— What you have to do —
Reproduce word for word the lines between those holding "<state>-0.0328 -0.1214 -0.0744" and "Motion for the", inclusive, and nothing else from the data below.

— Supplied data —
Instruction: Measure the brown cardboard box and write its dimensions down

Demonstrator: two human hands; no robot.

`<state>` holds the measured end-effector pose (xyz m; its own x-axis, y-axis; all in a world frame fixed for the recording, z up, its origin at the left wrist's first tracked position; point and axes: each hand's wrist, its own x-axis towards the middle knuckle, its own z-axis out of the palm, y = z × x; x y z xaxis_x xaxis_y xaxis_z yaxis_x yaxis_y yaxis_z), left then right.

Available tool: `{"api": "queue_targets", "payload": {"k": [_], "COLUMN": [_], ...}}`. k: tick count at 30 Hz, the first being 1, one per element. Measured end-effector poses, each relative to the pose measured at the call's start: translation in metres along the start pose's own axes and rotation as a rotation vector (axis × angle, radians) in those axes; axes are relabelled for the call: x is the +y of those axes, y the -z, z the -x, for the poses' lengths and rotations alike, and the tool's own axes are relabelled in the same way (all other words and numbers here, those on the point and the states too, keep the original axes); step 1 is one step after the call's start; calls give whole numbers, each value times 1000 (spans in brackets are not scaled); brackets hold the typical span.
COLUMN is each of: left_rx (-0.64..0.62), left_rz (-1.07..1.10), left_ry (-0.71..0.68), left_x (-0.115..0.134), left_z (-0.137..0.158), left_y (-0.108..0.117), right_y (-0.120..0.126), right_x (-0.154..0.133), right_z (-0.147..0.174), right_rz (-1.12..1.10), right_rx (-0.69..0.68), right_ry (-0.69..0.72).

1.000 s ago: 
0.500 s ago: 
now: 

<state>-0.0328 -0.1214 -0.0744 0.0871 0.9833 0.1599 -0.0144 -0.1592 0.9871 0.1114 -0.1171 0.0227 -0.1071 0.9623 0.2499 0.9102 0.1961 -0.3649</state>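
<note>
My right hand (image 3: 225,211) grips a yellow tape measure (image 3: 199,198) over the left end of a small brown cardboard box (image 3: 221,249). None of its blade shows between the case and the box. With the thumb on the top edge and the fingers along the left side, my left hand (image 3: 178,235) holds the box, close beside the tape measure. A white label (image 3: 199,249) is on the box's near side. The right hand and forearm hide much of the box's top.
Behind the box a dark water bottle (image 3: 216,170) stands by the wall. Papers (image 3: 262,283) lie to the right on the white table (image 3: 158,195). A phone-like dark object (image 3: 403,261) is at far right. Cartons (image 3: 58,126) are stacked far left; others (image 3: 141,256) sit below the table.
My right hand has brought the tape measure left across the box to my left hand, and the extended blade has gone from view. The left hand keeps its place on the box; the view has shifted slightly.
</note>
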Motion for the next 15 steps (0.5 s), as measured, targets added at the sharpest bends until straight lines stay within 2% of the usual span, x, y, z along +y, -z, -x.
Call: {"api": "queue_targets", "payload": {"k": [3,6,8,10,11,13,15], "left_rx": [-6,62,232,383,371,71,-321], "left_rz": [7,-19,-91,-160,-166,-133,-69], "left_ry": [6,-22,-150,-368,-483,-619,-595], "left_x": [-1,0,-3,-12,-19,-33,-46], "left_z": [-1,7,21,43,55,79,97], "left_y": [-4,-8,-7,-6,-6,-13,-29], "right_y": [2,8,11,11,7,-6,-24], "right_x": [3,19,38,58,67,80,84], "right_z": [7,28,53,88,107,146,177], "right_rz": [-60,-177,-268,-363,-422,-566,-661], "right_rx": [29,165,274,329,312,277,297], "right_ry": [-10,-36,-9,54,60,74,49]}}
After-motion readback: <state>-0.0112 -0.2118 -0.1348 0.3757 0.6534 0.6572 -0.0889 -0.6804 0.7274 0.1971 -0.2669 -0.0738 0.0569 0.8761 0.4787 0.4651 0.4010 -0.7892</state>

— Written solution —
<state>-0.0328 -0.1214 -0.0744 0.0871 0.9833 0.1599 -0.0144 -0.1592 0.9871 0.1114 -0.1171 0.0227 -0.1071 0.9623 0.2499 0.9102 0.1961 -0.3649</state>
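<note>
My right hand (image 3: 225,211) grips a yellow tape measure (image 3: 199,198) over the left end of a small brown cardboard box (image 3: 221,249). None of its blade shows between the case and the box. With the thumb on the top edge and the fingers along the left side, my left hand (image 3: 178,235) holds the box, close beside the tape measure. A white label (image 3: 199,249) is on the box's near side. The right hand and forearm hide much of the box's top.
Behind the box a dark water bottle (image 3: 216,170) stands by the wall. Papers (image 3: 262,283) lie to the right on the white table (image 3: 158,195). A phone-like dark object (image 3: 403,261) is at far right. Cartons (image 3: 58,126) are stacked far left; others (image 3: 141,256) sit below the table.
My right hand has brought the tape measure left across the box to my left hand, and the extended blade has gone from view. The left hand keeps its place on the box; the view has shifted slightly.
</note>
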Motion for the next 15 steps (0.5 s), as measured, targets added at the sharpest bends until straight lines stay within 2% of the usual span, x, y, z along +y, -z, -x.

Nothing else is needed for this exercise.